The national hearings on the Children’s Amendment Bill provided a disturbing depiction of systemic problems within the Department of Social Development that are putting vulnerable children at risk, delaying their placement into secure and permanent family care, and resulting in them not being able to access safe, registered and subsidised early childhood development centres.
Moreover, civil society made it clear that the bill fell short of providing solutions to these problems, labelling it a missed opportunity.
Key omissions in the bill are the lack of provision for a simple one-stop registration process for early childhood development centres to keep children safe and ensure those in need receive the early childhood development subsidy. It also fails to streamline the government’s regulation of adoptions, which is slowing them down or stopping them completely, resulting in children languishing in institutions for far too long.
It doesn’t promote positive parenting programmes in keeping with the national plan to stop gender-based violence, or ensure that corporal punishment is not criminalised following the recent Constitutional Court judgment. In addition, it’s a missed opportunity for the government to implement safe-haven laws to curtail unsafe abandonment and minimise abandonment-related deaths.
Serious concerns were also raised about the use of the bill to turn mandatory requirements for the government to fund vulnerable children and the organisations that support them, into optional ones, and the Department of Social Development’s attempts to repurpose the bill to control processes that have traditionally been delegated to NGOs.
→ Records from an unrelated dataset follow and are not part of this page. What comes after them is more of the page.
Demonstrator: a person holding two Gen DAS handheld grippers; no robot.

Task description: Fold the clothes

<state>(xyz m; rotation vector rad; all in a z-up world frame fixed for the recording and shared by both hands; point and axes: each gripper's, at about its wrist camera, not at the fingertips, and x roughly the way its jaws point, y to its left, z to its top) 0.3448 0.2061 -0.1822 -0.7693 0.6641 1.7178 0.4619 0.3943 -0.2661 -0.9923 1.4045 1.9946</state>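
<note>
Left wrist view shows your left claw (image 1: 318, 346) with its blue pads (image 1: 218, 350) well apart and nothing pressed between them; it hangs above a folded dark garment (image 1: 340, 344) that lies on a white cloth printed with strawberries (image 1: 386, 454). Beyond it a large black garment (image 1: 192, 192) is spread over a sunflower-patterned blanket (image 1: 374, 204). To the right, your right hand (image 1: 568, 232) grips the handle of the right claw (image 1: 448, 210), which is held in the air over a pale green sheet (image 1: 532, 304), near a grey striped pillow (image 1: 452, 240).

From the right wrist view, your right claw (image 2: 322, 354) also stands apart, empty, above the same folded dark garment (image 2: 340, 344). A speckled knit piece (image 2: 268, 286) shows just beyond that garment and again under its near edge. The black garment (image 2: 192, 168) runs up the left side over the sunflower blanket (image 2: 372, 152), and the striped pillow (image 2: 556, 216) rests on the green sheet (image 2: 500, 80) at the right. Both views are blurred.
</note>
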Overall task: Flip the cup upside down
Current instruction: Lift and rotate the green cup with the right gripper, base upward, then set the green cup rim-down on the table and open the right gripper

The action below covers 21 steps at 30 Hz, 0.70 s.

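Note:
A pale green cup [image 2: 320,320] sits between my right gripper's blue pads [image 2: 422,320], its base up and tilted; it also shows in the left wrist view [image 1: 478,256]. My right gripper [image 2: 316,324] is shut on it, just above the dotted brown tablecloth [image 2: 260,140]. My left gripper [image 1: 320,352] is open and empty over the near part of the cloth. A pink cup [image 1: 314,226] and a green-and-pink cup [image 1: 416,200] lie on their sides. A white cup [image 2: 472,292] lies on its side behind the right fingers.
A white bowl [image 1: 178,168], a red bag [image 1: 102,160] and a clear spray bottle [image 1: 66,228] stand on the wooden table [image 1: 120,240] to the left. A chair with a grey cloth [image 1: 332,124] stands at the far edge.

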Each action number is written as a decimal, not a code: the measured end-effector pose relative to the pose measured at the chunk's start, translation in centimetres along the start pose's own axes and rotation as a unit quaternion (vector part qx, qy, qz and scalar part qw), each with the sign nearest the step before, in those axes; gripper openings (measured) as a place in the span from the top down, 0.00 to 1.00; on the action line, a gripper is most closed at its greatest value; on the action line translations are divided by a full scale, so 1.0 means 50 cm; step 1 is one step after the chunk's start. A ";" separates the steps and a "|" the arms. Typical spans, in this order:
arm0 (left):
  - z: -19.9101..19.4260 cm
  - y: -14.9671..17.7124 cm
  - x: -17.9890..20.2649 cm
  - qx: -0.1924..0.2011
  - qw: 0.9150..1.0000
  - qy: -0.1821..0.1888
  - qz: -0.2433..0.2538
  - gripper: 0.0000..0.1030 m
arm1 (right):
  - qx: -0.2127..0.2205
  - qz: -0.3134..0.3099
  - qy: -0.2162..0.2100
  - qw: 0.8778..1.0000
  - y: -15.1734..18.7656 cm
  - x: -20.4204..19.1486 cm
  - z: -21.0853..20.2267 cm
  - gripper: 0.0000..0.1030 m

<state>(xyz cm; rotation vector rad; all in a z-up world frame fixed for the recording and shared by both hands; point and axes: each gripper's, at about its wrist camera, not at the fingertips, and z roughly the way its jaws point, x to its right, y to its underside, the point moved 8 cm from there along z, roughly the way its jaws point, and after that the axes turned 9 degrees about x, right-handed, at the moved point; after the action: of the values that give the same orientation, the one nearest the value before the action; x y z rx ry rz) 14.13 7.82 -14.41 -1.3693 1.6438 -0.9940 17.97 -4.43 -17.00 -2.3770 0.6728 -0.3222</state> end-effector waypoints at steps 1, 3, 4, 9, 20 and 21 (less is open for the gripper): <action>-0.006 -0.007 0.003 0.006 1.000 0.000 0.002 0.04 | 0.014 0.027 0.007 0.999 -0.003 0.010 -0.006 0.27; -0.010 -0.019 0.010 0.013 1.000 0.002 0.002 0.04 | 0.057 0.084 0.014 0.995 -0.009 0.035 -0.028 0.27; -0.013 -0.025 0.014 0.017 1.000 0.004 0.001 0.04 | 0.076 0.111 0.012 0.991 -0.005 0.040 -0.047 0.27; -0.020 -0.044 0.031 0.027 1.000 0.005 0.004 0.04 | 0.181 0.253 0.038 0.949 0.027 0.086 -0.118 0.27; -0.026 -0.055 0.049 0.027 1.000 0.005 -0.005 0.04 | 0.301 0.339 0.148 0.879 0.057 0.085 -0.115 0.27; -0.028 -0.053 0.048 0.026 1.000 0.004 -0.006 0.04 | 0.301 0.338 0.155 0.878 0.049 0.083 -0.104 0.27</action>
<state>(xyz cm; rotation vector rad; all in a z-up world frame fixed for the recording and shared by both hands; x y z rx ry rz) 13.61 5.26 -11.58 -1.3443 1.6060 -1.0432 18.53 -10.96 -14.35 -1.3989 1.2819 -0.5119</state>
While all of this must have been sobering for the Portfolio Committee on Social Development, the most depressing moment in the hearings was probably learning that the 147-clause behemoth — the sole and stated goal of which should be to provide a comprehensive legal solution to the 10-year foster care crisis, and comply with the 2011 North Gauteng High Court order — could have been a one-clause amendment.
In its submission, the Children’s Institute explained that the key to providing the legal solution is the change to Section 150(1)(a) of the act, defining which children are in need of care and protection, to exclude orphaned or abandoned children in the safe care of relatives. This change would eliminate the need for these children to be in the foster care system.
When read with the Social Assistance Amendment Act, which was signed into law in December 2020, such children would be entitled to financial support in the form of a larger Child Support Grant (the Child Support Grant top-up) without the need for ongoing monitoring by social workers, oversight by the Children’s Court or the two-yearly renewal of their court order.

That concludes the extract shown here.